On 2 July 2008, Petrović became the head coach of Croatian First League team Croatia Sesvete, thus becoming the first Serbian head coach of a Croatian first division team after the Yugoslav wars.

On 23 December 2008, he was appointed for the head coach of his former team FK Vojvodina from Novi Sad, title challengers in the Serbian Superliga for the 2008–09 season. Yet, after gaining only one point in the first two matches of the second part of the season, he resigned from this position on 8 March 2009. In 2010 he coached Croatian side NK Lokomotiva Zagreb a feeding club of Croatian football giant GNK Dinamo Zagreb.
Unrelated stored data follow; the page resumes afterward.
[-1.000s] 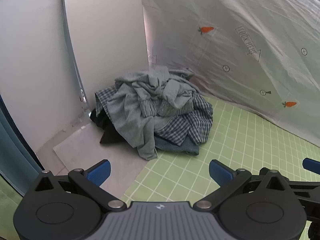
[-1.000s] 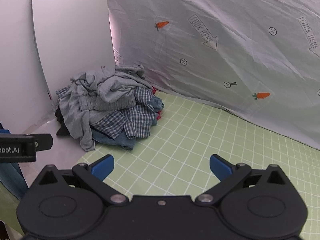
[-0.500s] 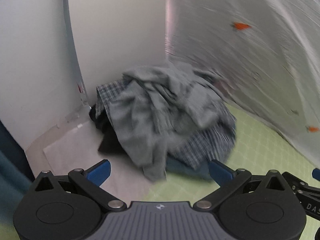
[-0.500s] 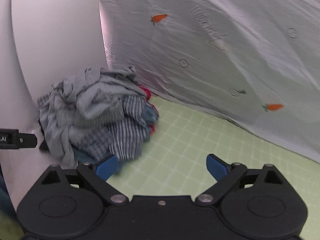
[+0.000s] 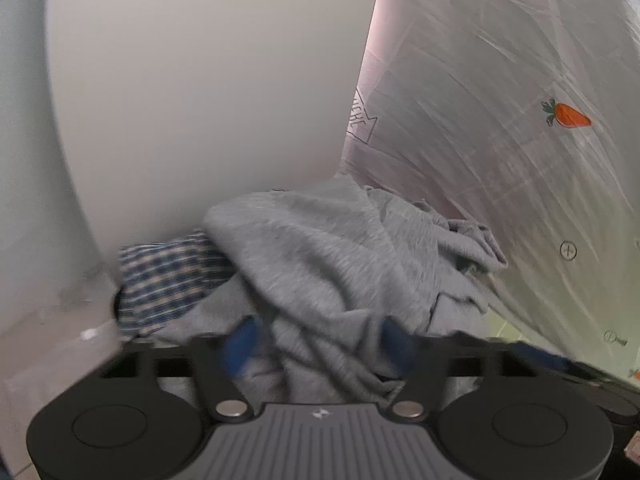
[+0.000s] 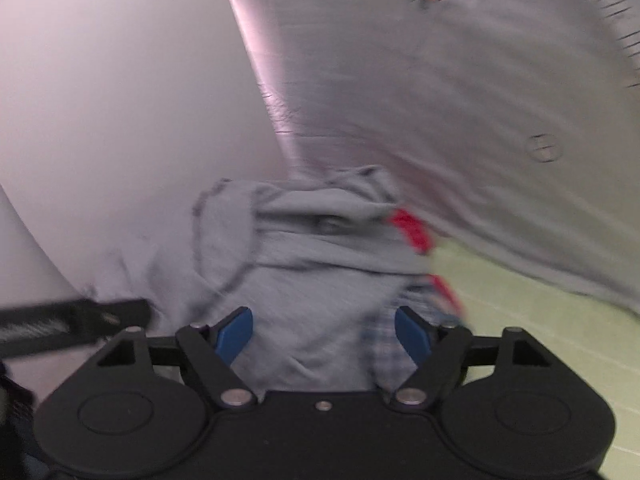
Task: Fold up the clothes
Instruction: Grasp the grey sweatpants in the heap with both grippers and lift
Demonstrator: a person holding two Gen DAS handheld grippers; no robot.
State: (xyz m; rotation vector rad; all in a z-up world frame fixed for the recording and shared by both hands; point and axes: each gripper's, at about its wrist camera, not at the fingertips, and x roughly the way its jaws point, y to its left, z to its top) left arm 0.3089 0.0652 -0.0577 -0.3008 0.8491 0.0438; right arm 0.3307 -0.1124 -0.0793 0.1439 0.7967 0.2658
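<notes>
Both tools are closing over the grey garment (image 5: pixel 320 256) atop the pile: left tool (image 5: pixel 320 344) straddles a fold at twelve o'clock, not yet clamped; right tool (image 6: pixel 324 332) wider apart.

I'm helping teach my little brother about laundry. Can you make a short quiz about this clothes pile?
1. True or false: the grey garment lies on top of the pile.
2. What pattern is on the blue and white cloth?
3. The red cloth peeks out of the pile: A) on the side toward the carrot-print sheet, B) on the side toward the white panel.

Key: 1 true; 2 checked; 3 A.
</notes>
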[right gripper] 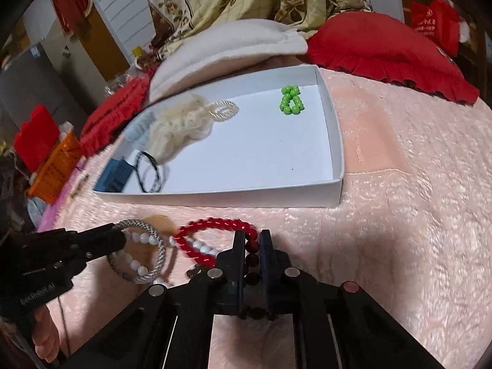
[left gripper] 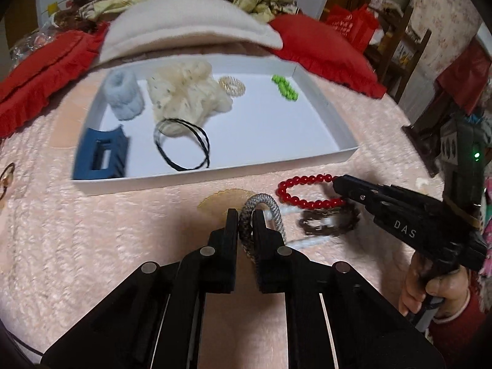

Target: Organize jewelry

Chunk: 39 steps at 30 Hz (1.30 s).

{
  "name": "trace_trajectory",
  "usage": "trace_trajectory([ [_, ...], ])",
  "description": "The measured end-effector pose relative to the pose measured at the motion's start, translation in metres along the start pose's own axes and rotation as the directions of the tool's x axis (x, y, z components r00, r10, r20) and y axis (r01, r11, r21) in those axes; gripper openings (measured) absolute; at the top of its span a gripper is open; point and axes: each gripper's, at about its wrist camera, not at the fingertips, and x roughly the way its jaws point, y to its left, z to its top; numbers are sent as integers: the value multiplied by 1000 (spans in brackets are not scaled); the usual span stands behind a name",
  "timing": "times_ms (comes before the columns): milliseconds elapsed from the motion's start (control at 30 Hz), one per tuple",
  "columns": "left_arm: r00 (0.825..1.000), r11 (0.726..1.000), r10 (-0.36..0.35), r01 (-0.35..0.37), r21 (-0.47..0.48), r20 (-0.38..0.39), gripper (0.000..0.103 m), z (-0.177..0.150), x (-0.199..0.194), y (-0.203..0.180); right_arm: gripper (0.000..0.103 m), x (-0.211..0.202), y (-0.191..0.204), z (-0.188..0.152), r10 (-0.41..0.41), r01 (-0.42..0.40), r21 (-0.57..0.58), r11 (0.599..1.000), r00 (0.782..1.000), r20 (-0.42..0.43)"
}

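On the pink blanket, my left gripper (left gripper: 245, 213) is shut on a grey braided band (left gripper: 261, 204), lifted at one side. The right wrist view shows the left gripper (right gripper: 118, 235) pinching that grey braided band (right gripper: 153, 246) over a white bead bracelet (right gripper: 136, 264). My right gripper (right gripper: 252, 235) is shut on a red bead bracelet (right gripper: 215, 226). From the left it appears as the right gripper (left gripper: 336, 183) at the rim of the red bead bracelet (left gripper: 303, 181). A dark brown bracelet (left gripper: 329, 221) lies beside them. The white box (left gripper: 215, 178) holds several hair items.
In the white box (right gripper: 246, 198) lie a blue claw clip (left gripper: 101, 153), black hair ties (left gripper: 181, 144), a light blue scrunchie (left gripper: 123, 95), a cream scrunchie (left gripper: 187, 95), a pearl ring (left gripper: 232, 86) and green beads (right gripper: 290, 100). Red cushions (left gripper: 326, 49) and a white pillow (left gripper: 190, 27) lie behind.
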Motion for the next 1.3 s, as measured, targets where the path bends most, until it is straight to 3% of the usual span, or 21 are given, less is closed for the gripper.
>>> trace_trajectory([
  [400,998,997,-46,48,-68,35,8,-3,-44,21,9,-64,24,10,23,-20,-33,999,994,104],
  [533,999,991,-12,16,-136,32,8,-18,-47,48,9,-67,33,1,11,-4,-67,998,995,99],
  [767,995,955,93,-101,-278,-40,8,-61,-45,122,9,-69,40,-17,28,-22,-82,996,997,74],
  [1033,984,897,178,-162,-411,0,8,-88,-76,185,9,-62,46,-25,40,-37,-71,997,998,46],
  [1133,990,923,142,-125,-363,19,8,-84,-78,175,9,-57,48,-26,52,-50,-61,997,998,31],
  [1300,996,990,86,-85,-116,5,13,-58,-54,121,9,-51,53,-30,63,-63,-51,997,998,14],
])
In the summer of 2015 Petrović managed Litex Lovech for three matches, leading them to first place in the 2015–16 A PFG standings, but left the team in early August for family reasons. In early December he returned to the team from Lovech once again after the position of manager was vacated by Laurențiu Reghecampf. Petrović guided them to the 1/2 finals of the Bulgarian Cup. However, it eventually turned out to be another short-lived appointment for the Serbian head coach, as Litex were expelled from the A PFG by the Bulgarian Football Union after their players were ordered off the pitch in a heated derby match against Levski Sofia held on 12 December.

In May 2016, he was unveiled as the new manager of Levski Sofia, replacing Stoycho Stoev. He left Levski on 22 October 2016.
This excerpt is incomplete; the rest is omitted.